**AIM OF THE EXERCISE**. Nothing but the data, repeated exactly, belongs in the answer.
DATA Block Start
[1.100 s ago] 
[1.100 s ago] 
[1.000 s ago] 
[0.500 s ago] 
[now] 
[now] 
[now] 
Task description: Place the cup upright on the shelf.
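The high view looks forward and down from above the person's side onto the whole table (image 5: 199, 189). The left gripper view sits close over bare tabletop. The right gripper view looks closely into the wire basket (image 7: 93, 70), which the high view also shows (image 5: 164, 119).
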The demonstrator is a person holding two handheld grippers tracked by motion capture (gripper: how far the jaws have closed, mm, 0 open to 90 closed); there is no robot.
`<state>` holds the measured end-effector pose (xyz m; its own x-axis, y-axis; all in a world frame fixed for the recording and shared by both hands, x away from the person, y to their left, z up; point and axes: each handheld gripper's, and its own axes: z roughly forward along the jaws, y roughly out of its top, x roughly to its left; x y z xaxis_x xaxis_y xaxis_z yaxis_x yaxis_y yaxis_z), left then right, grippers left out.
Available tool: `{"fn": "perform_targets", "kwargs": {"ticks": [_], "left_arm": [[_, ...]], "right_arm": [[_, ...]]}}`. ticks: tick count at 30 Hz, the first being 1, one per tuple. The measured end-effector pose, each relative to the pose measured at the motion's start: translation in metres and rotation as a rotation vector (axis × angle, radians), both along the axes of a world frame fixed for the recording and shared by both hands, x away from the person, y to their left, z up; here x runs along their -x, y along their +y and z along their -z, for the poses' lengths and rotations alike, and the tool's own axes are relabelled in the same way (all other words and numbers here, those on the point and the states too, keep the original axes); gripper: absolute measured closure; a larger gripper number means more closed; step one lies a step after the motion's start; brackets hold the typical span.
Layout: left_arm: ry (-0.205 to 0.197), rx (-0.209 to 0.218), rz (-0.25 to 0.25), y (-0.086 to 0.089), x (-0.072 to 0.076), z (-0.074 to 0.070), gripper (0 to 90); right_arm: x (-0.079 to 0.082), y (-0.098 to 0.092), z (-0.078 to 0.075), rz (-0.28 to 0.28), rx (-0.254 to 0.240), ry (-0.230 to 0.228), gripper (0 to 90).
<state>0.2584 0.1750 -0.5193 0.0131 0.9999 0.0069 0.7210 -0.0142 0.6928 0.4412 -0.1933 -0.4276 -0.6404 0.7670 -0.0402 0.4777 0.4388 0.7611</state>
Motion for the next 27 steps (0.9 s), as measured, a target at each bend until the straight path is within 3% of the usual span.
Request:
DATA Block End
**RESULT FOR THIS EXERCISE**.
[1.100 s ago] 
[1.100 s ago] 
[1.000 s ago] 
[0.500 s ago] 
[now] 
[now] 
[now] 
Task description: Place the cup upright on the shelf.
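The high view looks forward and down from above the person's side onto the whole table (image 5: 199, 189). The left gripper view sits close over bare tabletop. The right gripper view looks closely into the wire basket (image 7: 93, 70), which the high view also shows (image 5: 164, 119).
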The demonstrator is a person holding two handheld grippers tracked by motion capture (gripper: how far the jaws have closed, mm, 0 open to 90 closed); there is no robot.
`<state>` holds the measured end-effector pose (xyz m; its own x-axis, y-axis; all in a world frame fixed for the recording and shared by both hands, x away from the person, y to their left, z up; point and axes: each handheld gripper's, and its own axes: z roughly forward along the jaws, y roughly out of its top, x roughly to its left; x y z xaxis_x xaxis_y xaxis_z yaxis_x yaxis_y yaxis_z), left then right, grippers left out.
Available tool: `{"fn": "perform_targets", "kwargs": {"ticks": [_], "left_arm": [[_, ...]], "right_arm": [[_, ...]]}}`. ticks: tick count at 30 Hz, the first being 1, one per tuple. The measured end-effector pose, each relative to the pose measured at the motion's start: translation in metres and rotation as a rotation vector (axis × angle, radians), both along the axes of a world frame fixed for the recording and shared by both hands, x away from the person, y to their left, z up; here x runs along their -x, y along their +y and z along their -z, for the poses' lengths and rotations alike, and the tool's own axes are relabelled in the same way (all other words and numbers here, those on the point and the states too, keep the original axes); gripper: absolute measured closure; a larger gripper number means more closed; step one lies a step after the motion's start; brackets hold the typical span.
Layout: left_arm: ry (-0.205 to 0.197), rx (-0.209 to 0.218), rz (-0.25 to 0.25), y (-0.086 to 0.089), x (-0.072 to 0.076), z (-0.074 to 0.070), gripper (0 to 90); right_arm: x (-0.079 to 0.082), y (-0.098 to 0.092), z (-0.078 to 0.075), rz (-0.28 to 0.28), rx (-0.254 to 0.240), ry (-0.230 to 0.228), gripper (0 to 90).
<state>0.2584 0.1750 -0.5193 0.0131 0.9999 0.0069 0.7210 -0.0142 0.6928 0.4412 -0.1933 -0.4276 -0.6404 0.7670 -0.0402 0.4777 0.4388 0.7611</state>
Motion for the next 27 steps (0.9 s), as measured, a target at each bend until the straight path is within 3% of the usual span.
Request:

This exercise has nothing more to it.